THtace años trabajé como portero de discoteca en un pueblo cercano a Ciconia. Mi cometido era cortar los tickets de entrada, y luego, a media jornada, hacer guardia en los baños para evitar que nadie se metiera . Pero, como los clientes iban precisamente a eso, al final me daba por satisfecho si no se metían demasiado . El volumen de la música era infernal, así que yo me ponía tapones en los oídos, creo que porque inconscientemente pensaba que el que no escucha es como el que no ve. Y lo que allí veía era puro vacío existencial torpemente disfrazado de diversión.

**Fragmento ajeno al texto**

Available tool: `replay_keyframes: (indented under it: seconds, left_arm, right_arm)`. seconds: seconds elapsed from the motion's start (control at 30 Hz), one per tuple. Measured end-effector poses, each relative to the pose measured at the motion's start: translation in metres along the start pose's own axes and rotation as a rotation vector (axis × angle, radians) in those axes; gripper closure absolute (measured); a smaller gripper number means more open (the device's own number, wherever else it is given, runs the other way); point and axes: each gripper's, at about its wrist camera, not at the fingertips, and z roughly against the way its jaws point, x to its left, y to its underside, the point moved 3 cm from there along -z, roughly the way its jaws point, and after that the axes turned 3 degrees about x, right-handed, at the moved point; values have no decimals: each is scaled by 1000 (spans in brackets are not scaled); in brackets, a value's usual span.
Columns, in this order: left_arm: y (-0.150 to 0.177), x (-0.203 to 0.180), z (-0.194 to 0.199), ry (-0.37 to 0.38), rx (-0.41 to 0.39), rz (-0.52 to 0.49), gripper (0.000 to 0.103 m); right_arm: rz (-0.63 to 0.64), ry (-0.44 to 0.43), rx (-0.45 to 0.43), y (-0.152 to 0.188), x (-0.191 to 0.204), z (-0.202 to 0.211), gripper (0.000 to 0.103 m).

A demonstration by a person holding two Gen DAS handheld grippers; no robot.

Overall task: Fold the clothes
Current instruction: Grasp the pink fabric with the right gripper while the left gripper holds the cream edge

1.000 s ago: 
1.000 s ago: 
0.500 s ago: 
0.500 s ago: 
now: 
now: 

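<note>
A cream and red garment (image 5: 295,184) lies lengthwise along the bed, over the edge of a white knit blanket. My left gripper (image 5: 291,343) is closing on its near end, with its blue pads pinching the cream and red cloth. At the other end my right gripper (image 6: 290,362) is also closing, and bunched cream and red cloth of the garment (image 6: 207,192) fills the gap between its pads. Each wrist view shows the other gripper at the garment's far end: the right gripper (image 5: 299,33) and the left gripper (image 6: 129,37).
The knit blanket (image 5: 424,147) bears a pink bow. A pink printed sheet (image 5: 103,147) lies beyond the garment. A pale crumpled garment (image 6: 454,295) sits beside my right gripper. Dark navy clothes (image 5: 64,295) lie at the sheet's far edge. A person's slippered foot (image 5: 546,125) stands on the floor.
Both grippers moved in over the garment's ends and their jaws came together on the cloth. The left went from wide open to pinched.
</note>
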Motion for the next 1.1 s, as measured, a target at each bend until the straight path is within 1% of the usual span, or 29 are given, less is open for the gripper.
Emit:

Yo había publicado ya mis primeros libros y a espera de que el mundo se rindiera ante mi talento, ay, iba de empleo en empleo --a cual de ellos peor-- sometido a la falta de talento del mundo. Pasaron los meses y llegaron las Navidades, y el jefe me pidió que durante las fiestas trabajara de camarero. Acepté. Puestos a estimular la memoria, recuerdo aquella noche en la que tres jóvenes (dos chicos y una chica) se hicieron dueños de una esquina de la barra, donde extendían a placer rayas kilométricas de polvo blanco. Yo tenía que desdoblarme para poder servir copas y al mismo tiempo enfrentarme al trío hasta que hicieran desaparecer aquellas rayas. ¡Y vaya si desaparecían: la esnifaban por turnos! Así estuvimos --ellos y yo-- toda la noche. Cuando regresé a casa eran las nueve de la mañana. Me sentía vacío, deprimido. Necesitaba dormir. Pero una vez en la cama aquellas malditas rayas no se iban de mi mente. Y entonces, de repente, me eché a reír mientras me decía: "Tienes que escribir esto, Fran. Tienes que escribirlo".